Теперь отшатнулся уже Бобришин.
— Так это были вы? Вы меня узнали?
— Нет, я узнала руку… Хотя что-то знакомое в лице и глазах показалось мне. Вы тогда смотрели на меня почему-то с жалостью.
Ей вспомнился тот день, и эта рука, и ожившие сосуды, когда сняли жгут, и потеплевшая кисть, и могучий ток крови по артерии, и удаление разбитого сустава. И разговор с командующим фронтом. Она тогда так устала, что Жогин вынужден был помочь ей закончить операцию. «Жогин, Жогин… Как все было хорошо, когда ты был рядом, и как скоро все поломалось», — подумала она и, чтобы отвлечься от воспоминаний, спросила:
— А потом-то как было?
— Потом… Еще пять раз хотели ампутировать, но в память о вас я не дал.
— Да, в таком виде она мешает.
— Своя все же. Нет, не дам, пусть умирает со мной вместе.
Надя успокоила: можно срастить кости, и не будет ложного сустава. Станет удобнее и безболезненнее.
— Доживу так… — упрямо сказал Бобришин. — Одеваться?
— Одевайтесь. Но меня навестите. И не откладывайте. Буду рада, как родному, поверьте. Мне так дорого стоила та операция… Очень дорого.

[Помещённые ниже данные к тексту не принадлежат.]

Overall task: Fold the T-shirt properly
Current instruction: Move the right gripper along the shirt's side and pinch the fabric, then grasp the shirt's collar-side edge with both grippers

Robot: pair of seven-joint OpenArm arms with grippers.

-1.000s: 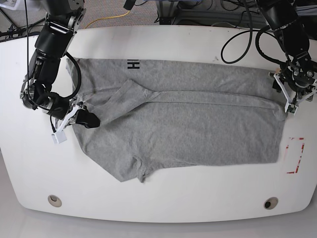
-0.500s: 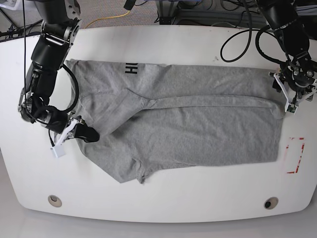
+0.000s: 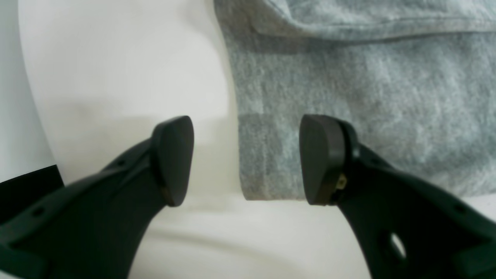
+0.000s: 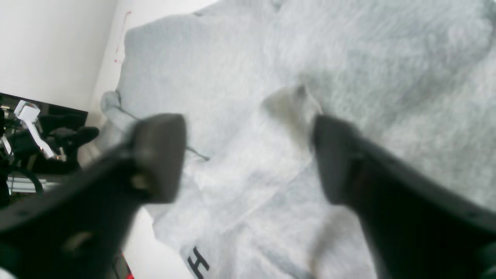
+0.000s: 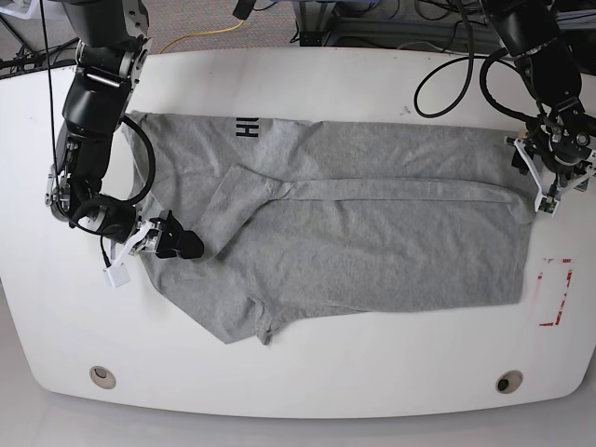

Бобришин оделся, взял со шкафа фуражку и бумаги и, направившись к выходу, спросил:
— Так вы всерьез еще работать собираетесь? Тогда я людей поагитирую, чтобы поскорее к вам пришли. Завтра — горячий день. — Он хотел было уйти, но в дверях обернулся, спросил, какое у доктора к нему еще дело. — А вот у меня есть. — Он виновато улыбнулся. — Подумал, вдруг вам понадобится…
— Что же? — удивилась Надя.
— Не что, а кто! — многозначительно сказал он. — Щенка у меня не возьмете?
— Щенка? — Надя удивилась еще больше. Смеется он, что ли?
— Один щенок у меня остался. Такой славный. Мать — верная собака. Чистой породы. Лайка. Четверо было. Троих взяли, а этого хоть в омут. А? Я его вам с удовольствием подарю в память о том годе. Люблю собак.
Надя засмеялась и смеялась долго, по-детски всхлипывая. Может, это от длительного внутреннего напряжения, получившего наконец разрядку, может, просто радовалась его открытости и бесхитростности.
— Ладно, возьму, — проговорила она, хотя и не знала, зачем ей собака, да еще такая маленькая. — Как хоть звать-то?